Introduction: Techniques used to implant DBS electrodes under general anaesthesia without performing micro-electrode recordings have emerged in recent years. We report the largest cohort to date using an ‘asleep’ method with Robotic guided implantation. Clinical outcome of 159 consecutive patients treated with bilateral STN implantation using the NeuroMateTM Robot was examined. Active contacts of 298 electrodes were mapped to their auto-segmented STN volumes and those producing best clinical improvements were clustered within the STN.
Methods: A retrospective review of patients who underwent surgery between 2012 and 2016 was performed. Robot- guided burr hole drilling created an exact fit for push-fit guide tube insertion. Targeting accuracy was assessed using on-table O-armTM imaging prior to electrode implantation. Clinical outcome was assessed comparing pre-operative off-medication with post-operative off medication on-stimulation scores after one year.
We examined the optimal target position by clustering contact points associated with the best clinical outcomes. The STN volumes were normalised using their own geometry.
Results: 151 patients underwent follow up. UPDRS III scores improved by 47% (39 to 20.5 points, p<0.001).Total UPDRS, UPDRS II and UPDRS IV scores improved by 46%, 44% and 49% respectively (p,0.001). PDQ-39 self-assessment demonstrated statistically significant improvement in five of the eight sub-scores. Gait, assessed using the Tinetti Assessment Tool (n=135), improved by 19%. Complications included two haemorrhages (no long-term neurological sequelae) and three infections requiring system explantation.
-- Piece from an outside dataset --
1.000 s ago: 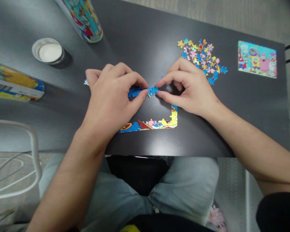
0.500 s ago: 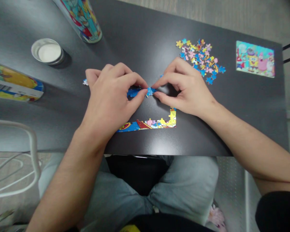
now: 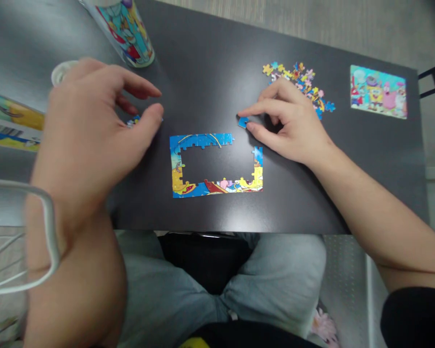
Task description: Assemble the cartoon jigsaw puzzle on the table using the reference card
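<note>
A rectangular border of joined jigsaw pieces (image 3: 199, 188) lies on the dark table, with a gap near its upper right corner. Just beyond that gap, my right hand (image 3: 284, 118) has thumb and forefinger on a blue puzzle piece (image 3: 243, 122). My left hand (image 3: 90, 121) hovers left of the border, slightly blurred, its thumb and fingers apart. Behind the left thumb a few small puzzle pieces (image 3: 133, 121) show, partly hidden by the hand. A heap of loose puzzle pieces (image 3: 308, 79) lies past my right hand, which covers part of it.
A picture card (image 3: 379, 92) with cartoon figures lies at the far right. Upper left stands a printed tin (image 3: 130, 36), and another printed tin (image 3: 10, 121) is at the left edge. A round lid (image 3: 61, 72) is mostly behind my left hand. A white cable (image 3: 49, 212) hangs at lower left.
My left hand has let go of the border's top strip and moved left. My right hand has moved slightly away from the strip to a blue piece. The end piece stays joined to the strip.
</note>
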The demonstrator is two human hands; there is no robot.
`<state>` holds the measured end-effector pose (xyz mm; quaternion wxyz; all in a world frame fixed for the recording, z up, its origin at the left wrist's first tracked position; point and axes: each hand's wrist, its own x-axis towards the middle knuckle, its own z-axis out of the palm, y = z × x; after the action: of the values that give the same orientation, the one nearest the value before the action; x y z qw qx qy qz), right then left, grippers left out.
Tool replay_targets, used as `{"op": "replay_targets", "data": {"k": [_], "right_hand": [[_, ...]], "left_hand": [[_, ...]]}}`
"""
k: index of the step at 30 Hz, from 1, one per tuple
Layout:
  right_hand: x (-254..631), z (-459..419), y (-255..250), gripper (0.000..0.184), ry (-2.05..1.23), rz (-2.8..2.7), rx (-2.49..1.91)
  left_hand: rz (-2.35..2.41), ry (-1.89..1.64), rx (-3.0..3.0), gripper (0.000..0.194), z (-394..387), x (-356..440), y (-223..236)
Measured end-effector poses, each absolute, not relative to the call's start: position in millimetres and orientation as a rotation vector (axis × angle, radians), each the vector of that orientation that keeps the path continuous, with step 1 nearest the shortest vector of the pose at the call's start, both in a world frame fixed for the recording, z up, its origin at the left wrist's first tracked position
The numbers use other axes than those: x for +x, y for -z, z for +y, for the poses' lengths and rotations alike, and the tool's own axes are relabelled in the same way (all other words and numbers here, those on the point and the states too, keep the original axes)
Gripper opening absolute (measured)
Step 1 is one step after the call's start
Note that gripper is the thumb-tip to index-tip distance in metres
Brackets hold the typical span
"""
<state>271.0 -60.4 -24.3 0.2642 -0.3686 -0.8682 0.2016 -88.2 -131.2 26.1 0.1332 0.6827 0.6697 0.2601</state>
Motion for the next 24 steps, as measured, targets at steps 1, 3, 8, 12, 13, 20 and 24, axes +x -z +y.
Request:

Examining optimal contact position, clusters were obtained for those patients who obtained a greater than 70% UPDRS III improvement versus improvement less than 20%. Further clusters were obtained for greater than 70% and less than 20% improvement in specific symptom categories; tremor; rigidity; akinesia; axial and gait.
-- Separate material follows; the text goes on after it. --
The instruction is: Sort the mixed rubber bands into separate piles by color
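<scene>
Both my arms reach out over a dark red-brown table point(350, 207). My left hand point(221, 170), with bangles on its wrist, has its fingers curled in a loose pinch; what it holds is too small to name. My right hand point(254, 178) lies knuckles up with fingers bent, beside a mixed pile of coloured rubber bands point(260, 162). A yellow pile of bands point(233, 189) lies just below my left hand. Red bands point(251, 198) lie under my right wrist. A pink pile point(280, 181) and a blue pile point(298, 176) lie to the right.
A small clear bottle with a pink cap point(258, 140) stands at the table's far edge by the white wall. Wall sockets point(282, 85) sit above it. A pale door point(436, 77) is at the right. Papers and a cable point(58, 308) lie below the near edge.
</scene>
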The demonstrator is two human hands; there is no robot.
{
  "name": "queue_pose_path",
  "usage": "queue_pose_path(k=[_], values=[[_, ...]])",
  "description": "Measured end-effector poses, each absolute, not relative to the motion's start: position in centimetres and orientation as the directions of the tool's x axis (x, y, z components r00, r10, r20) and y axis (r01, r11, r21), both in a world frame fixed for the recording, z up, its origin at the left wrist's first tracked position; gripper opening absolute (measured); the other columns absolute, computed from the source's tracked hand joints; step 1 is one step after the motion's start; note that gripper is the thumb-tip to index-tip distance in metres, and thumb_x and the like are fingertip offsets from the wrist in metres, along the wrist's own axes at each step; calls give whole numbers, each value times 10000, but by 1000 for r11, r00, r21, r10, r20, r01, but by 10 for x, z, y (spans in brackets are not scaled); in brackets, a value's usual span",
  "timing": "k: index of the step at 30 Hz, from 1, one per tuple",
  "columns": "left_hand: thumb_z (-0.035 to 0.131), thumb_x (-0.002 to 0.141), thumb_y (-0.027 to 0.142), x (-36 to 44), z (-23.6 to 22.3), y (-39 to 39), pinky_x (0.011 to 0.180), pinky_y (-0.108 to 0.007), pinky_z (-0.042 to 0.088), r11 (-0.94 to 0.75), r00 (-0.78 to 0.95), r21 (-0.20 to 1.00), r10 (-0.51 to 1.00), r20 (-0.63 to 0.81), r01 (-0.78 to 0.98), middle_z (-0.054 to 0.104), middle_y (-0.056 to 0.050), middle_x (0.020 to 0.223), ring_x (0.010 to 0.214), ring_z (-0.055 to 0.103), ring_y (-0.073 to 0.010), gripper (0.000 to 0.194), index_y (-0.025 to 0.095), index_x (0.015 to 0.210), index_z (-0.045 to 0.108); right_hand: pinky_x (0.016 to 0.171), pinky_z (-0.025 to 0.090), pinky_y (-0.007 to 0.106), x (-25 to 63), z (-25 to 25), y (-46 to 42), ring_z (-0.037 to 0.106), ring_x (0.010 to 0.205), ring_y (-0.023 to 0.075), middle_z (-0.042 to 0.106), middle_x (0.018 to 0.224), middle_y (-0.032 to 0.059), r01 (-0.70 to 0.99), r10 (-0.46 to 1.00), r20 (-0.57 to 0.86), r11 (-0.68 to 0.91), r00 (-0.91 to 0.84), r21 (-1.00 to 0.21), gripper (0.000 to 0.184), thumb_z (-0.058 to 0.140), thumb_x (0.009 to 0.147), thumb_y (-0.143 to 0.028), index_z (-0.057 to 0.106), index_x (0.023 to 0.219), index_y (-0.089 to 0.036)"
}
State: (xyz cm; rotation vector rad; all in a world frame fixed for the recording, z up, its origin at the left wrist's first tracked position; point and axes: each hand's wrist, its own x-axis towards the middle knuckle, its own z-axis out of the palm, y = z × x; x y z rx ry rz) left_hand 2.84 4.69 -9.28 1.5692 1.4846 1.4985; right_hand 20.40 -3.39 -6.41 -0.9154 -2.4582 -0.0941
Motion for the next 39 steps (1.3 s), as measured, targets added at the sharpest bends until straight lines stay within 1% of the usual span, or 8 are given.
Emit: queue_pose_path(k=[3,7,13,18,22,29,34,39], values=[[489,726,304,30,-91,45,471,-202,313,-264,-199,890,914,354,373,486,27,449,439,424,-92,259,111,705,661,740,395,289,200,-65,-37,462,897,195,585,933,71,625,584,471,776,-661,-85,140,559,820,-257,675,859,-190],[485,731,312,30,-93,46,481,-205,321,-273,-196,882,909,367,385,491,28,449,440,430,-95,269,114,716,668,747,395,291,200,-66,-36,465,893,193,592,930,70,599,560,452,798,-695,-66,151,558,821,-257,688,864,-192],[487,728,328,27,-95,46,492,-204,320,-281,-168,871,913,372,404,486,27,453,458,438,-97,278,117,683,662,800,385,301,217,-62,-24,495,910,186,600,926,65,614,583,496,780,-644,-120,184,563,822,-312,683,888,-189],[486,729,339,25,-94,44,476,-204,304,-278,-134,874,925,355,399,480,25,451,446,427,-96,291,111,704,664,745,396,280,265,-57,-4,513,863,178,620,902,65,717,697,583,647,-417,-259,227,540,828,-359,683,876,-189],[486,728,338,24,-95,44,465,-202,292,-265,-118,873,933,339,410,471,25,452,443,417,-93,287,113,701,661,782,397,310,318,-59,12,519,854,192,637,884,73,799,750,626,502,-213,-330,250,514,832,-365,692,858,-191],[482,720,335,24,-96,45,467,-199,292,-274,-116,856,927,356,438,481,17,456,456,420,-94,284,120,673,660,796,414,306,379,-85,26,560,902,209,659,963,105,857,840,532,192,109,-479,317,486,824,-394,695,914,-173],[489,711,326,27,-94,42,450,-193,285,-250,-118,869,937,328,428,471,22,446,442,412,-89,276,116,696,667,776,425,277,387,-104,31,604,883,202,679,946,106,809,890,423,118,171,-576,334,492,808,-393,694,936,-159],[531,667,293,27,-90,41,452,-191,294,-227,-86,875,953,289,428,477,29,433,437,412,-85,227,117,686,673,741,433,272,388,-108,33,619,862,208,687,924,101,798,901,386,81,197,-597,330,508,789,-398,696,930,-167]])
Conclusions: This method of 'asleep' DBS insertion gives comparable clinical outcomes to other techniques described. Optimised target position using contact clustering within STN for this patient cohort was defined.
Patient Care: This study examines the outcome of asleep DBS using a Robotic technique, adding to the growing literature of techniques used to implant DBS electrodes under general anaesthesia and anatomical targeting with on-table verification. Examining active contact localisation and correlating it with specific symptom improvement in a unique visualisation format allows us to super-select the region of the STN that best improves symptoms in patients with PD undergoing this treatment.
Learning Objectives: To firstly examine overall outcomes of a large cohort of patients treated under general anaesthesia with an 'asleep' technique. To describe the robotic technique using the NeuroMate Robot. To examine detailed contact localisation which is mapped to a 3D STN volume and correlated with specific symptom improvement.